## Exercise brief:
Go through the material and copy each line in which the word "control" shows up.

## Supplied records:
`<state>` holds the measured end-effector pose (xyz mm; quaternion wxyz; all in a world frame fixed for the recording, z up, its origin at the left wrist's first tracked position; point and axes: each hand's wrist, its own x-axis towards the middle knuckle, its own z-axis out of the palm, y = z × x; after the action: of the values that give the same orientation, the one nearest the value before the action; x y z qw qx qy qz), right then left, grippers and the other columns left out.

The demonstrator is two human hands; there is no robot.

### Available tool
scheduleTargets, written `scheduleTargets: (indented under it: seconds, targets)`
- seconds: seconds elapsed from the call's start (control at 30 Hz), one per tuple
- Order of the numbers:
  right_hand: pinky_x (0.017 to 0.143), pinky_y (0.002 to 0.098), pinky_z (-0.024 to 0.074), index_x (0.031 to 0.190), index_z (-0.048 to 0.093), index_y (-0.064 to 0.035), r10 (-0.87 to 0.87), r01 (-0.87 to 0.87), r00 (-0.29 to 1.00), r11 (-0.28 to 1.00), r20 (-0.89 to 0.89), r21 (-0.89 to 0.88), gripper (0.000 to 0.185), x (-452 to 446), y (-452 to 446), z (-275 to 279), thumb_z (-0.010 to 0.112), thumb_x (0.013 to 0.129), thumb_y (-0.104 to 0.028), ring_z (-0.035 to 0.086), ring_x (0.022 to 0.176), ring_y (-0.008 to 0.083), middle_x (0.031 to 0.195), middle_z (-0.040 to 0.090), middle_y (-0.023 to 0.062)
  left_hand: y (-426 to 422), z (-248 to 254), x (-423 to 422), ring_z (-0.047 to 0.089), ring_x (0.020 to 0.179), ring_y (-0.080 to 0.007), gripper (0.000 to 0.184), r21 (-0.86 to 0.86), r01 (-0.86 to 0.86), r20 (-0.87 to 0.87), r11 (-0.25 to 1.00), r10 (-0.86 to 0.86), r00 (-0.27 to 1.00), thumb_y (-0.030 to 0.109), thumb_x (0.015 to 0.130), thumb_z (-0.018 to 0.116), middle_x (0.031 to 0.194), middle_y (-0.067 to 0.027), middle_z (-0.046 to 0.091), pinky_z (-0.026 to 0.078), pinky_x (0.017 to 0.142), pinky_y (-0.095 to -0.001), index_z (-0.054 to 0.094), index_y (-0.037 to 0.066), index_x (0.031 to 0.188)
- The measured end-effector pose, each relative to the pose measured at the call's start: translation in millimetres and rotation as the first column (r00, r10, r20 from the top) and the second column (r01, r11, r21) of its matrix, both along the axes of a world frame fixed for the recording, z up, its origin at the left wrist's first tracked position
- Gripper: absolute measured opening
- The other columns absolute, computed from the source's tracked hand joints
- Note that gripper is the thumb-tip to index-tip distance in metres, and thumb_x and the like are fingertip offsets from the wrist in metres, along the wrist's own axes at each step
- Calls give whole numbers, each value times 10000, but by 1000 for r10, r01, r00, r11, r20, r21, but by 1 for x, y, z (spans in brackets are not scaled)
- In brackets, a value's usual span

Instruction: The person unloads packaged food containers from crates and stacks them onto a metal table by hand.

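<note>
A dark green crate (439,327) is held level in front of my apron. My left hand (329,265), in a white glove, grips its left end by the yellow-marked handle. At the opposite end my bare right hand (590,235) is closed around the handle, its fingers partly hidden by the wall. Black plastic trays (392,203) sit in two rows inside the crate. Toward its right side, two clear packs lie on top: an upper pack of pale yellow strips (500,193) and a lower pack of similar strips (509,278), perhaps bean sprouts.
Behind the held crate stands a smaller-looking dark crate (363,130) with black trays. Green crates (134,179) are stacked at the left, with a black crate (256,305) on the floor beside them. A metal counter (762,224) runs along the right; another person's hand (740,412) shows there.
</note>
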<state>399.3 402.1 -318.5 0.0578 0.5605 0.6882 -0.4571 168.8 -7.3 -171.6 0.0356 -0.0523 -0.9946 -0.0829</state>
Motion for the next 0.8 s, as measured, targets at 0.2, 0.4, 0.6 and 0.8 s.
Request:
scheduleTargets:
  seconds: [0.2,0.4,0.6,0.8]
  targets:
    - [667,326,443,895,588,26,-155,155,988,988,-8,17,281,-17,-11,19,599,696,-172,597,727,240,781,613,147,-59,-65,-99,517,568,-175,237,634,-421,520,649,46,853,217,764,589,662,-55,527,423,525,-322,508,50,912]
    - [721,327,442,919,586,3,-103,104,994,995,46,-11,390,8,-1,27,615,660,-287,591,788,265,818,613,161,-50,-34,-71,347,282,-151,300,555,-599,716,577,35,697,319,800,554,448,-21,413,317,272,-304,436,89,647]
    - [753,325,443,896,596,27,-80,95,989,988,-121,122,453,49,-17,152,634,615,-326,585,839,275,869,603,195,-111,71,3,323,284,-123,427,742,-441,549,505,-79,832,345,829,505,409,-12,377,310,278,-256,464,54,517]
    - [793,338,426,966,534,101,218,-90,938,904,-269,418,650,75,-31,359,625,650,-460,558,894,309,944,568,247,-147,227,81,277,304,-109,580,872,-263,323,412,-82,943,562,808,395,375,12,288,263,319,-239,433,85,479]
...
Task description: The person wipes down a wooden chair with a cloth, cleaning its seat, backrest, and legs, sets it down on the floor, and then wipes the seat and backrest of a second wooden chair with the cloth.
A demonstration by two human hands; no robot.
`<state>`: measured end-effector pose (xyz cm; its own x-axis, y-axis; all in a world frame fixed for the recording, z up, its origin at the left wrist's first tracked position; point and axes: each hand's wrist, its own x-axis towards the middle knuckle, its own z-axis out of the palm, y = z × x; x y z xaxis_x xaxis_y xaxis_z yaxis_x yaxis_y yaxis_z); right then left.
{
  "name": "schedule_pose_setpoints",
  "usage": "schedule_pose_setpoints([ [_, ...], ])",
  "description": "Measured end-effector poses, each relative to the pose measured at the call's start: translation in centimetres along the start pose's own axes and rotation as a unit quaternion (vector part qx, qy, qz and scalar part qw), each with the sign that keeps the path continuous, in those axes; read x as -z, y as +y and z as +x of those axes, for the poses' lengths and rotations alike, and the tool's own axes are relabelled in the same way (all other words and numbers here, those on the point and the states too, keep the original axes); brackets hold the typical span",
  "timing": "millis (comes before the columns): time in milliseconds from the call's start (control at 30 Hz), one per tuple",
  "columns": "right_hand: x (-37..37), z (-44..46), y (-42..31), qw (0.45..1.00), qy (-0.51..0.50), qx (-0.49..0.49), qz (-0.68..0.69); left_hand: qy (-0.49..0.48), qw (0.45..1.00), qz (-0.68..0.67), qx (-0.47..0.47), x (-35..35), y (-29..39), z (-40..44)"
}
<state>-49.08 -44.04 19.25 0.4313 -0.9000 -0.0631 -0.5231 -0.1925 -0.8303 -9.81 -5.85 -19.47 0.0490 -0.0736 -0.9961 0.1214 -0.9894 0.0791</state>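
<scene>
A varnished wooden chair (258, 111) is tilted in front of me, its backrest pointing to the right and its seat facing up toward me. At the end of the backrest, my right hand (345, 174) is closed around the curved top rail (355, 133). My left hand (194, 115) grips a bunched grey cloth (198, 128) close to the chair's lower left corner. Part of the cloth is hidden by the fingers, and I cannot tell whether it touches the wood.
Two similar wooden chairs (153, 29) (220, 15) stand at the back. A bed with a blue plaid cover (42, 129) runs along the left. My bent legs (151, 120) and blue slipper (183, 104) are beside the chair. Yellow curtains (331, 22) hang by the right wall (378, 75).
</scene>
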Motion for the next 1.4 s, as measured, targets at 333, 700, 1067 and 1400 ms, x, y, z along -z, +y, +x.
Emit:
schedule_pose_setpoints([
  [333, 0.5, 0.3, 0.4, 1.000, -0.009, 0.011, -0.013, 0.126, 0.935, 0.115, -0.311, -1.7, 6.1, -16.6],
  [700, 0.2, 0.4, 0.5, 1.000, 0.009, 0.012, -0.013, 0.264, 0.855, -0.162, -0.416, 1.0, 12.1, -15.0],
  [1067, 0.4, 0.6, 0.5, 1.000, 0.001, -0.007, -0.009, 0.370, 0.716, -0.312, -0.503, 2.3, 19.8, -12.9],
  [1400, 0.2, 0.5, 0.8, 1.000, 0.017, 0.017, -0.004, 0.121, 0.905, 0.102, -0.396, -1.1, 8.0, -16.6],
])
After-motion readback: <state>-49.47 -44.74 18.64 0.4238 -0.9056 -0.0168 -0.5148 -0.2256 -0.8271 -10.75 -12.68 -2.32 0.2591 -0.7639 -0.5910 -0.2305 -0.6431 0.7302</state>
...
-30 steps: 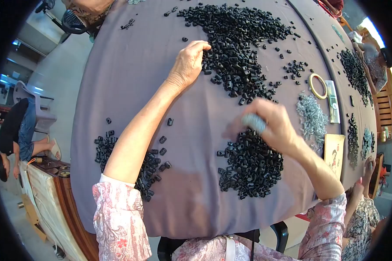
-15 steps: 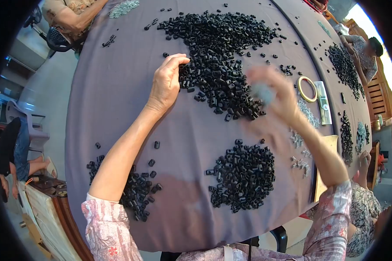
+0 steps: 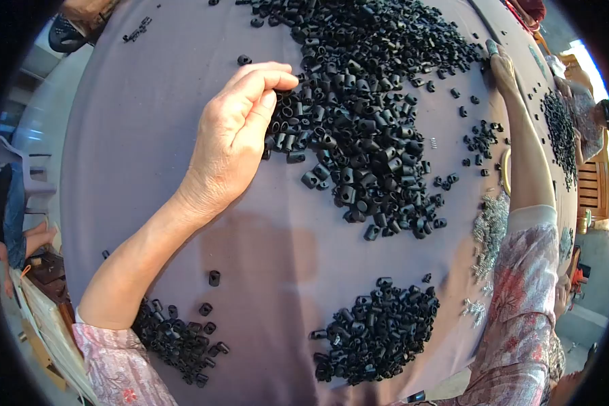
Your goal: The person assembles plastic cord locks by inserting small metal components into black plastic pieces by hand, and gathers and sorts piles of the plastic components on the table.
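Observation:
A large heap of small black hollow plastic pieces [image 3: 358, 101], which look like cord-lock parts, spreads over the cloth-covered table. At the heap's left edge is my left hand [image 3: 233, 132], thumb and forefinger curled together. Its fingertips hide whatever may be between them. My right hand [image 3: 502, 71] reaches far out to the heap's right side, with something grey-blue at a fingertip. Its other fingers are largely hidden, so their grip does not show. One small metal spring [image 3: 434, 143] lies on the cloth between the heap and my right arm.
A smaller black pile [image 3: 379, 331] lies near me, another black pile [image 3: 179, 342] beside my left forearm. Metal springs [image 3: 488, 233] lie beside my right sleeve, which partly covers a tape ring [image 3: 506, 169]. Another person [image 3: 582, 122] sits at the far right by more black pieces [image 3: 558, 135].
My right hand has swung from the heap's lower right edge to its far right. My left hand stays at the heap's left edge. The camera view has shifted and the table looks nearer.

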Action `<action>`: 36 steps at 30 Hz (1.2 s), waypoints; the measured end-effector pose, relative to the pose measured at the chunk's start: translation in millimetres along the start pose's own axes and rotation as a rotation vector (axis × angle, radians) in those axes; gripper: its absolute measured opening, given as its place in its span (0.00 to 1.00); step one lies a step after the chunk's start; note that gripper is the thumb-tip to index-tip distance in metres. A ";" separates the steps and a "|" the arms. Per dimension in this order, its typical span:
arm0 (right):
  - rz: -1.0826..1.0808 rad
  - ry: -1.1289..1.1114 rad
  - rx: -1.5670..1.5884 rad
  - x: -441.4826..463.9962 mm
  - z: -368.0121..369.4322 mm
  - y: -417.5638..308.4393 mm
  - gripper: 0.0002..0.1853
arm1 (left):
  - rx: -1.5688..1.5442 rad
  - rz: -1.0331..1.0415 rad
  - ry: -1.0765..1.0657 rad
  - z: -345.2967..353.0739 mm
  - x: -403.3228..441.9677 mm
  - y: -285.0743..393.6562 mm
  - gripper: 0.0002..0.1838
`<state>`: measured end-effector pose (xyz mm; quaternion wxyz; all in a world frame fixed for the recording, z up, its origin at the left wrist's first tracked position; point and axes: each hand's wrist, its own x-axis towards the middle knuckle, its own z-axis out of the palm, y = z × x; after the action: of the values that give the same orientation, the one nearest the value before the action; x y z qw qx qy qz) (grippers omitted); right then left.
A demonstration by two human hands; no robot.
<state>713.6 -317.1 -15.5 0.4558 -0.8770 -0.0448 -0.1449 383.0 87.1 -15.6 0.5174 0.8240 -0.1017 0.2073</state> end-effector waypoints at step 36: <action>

## Output of the exercise:
- seconds: seconds elapsed from the call's start (control at 30 Hz), one per tuple
  "timing": "millis (comes before the columns): time in milliseconds from the call's start (control at 30 Hz), one per tuple",

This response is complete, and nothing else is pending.